THE PROBLEM:
Working down the material below, reproduce exactly every line from the one containing "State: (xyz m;" to the last line, and only those.

DATA BLOCK:
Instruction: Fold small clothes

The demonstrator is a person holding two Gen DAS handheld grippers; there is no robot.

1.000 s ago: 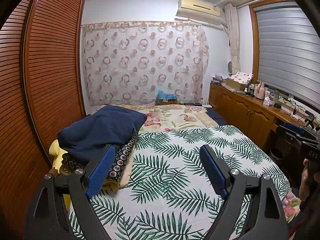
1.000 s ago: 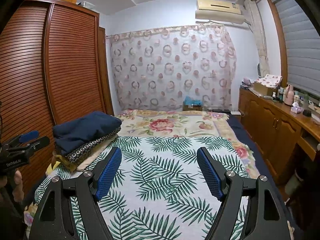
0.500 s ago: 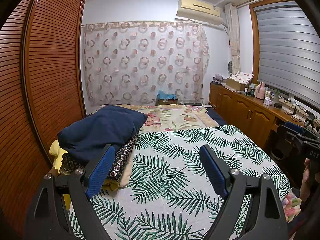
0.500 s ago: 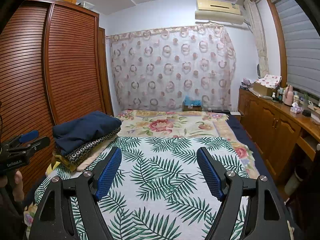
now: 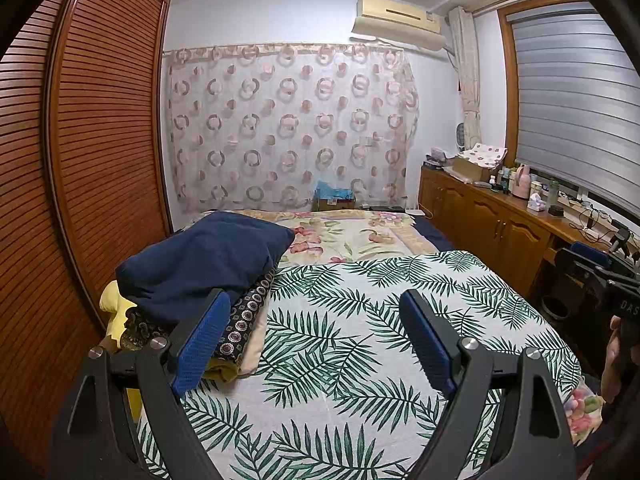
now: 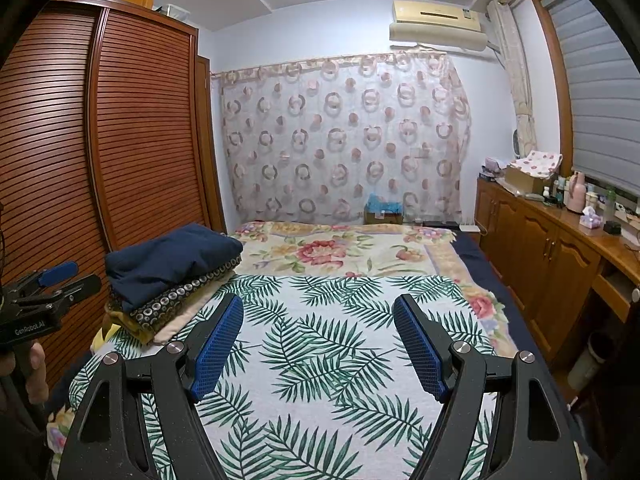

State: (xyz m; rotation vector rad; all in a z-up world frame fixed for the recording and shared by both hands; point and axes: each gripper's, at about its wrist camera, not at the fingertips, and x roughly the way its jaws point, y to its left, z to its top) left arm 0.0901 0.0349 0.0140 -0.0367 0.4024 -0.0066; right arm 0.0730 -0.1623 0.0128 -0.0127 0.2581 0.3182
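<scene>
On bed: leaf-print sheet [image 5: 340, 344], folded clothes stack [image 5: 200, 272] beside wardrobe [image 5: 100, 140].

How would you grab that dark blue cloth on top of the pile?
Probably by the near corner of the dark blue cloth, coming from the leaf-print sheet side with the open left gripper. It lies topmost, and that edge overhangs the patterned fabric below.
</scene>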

ANSWER FOR THE TASK:
State: (xyz m; rotation vector rad; all in a z-up world frame fixed for the recording and shared by both hands; point and axes: each gripper's, at about its wrist camera, not at the fingertips, and x roughly the way its jaws point, y to its left, z to its top) left arm 0.0901 0.0349 0.0140 -0.0367 0.4024 -0.0066; right arm 0.0730 -0.1623 0.0128 -0.0127 0.2581 0.3182
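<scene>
On bed: leaf-print sheet [image 5: 340, 344], folded clothes stack [image 5: 200, 272] beside wardrobe [image 5: 100, 140].

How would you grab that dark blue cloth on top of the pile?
Probably by the near corner of the dark blue cloth, coming from the leaf-print sheet side with the open left gripper. It lies topmost, and that edge overhangs the patterned fabric below.
</scene>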

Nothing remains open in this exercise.